**What is needed:** The whole listing must be returned exactly, with no line missing.

**Supplied data:**
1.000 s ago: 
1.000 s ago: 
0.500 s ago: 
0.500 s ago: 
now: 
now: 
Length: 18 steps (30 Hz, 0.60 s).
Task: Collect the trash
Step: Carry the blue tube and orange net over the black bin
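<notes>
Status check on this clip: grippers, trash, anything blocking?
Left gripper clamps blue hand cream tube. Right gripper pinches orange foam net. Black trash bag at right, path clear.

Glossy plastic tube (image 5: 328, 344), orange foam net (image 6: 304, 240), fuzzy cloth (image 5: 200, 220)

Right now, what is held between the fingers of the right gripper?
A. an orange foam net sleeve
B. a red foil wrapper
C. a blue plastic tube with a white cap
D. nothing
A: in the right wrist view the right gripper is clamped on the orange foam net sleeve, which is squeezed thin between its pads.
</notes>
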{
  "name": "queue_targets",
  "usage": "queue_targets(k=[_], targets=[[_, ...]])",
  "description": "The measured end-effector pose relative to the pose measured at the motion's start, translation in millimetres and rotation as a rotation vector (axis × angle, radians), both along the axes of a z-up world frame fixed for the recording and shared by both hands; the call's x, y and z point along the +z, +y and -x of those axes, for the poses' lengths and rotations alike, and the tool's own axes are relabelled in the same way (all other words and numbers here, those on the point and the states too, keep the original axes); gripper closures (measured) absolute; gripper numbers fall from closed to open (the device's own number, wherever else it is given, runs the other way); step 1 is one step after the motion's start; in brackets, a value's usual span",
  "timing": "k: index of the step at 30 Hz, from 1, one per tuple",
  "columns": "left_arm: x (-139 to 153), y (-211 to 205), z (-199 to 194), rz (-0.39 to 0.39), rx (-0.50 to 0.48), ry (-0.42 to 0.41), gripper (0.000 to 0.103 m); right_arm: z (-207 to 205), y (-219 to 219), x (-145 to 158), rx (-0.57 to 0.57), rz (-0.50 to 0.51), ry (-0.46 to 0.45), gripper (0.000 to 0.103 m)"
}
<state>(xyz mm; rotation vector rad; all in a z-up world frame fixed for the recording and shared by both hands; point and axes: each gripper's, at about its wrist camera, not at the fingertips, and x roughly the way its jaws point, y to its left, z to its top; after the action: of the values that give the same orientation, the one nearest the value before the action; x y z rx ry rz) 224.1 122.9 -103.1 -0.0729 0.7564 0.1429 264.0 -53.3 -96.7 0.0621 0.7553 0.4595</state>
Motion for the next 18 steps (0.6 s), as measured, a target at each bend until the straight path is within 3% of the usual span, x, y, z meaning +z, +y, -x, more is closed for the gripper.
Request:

**The completed task:**
1.000 s ago: 
1.000 s ago: 
0.500 s ago: 
0.500 s ago: 
now: 
now: 
Length: 18 steps (30 Hz, 0.60 s).
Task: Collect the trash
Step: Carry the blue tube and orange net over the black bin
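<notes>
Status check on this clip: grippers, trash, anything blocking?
Left gripper clamps blue hand cream tube. Right gripper pinches orange foam net. Black trash bag at right, path clear.

Glossy plastic tube (image 5: 328, 344), orange foam net (image 6: 304, 240), fuzzy cloth (image 5: 200, 220)

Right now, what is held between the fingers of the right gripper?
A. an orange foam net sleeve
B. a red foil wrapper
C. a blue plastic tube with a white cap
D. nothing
A: in the right wrist view the right gripper is clamped on the orange foam net sleeve, which is squeezed thin between its pads.
</notes>
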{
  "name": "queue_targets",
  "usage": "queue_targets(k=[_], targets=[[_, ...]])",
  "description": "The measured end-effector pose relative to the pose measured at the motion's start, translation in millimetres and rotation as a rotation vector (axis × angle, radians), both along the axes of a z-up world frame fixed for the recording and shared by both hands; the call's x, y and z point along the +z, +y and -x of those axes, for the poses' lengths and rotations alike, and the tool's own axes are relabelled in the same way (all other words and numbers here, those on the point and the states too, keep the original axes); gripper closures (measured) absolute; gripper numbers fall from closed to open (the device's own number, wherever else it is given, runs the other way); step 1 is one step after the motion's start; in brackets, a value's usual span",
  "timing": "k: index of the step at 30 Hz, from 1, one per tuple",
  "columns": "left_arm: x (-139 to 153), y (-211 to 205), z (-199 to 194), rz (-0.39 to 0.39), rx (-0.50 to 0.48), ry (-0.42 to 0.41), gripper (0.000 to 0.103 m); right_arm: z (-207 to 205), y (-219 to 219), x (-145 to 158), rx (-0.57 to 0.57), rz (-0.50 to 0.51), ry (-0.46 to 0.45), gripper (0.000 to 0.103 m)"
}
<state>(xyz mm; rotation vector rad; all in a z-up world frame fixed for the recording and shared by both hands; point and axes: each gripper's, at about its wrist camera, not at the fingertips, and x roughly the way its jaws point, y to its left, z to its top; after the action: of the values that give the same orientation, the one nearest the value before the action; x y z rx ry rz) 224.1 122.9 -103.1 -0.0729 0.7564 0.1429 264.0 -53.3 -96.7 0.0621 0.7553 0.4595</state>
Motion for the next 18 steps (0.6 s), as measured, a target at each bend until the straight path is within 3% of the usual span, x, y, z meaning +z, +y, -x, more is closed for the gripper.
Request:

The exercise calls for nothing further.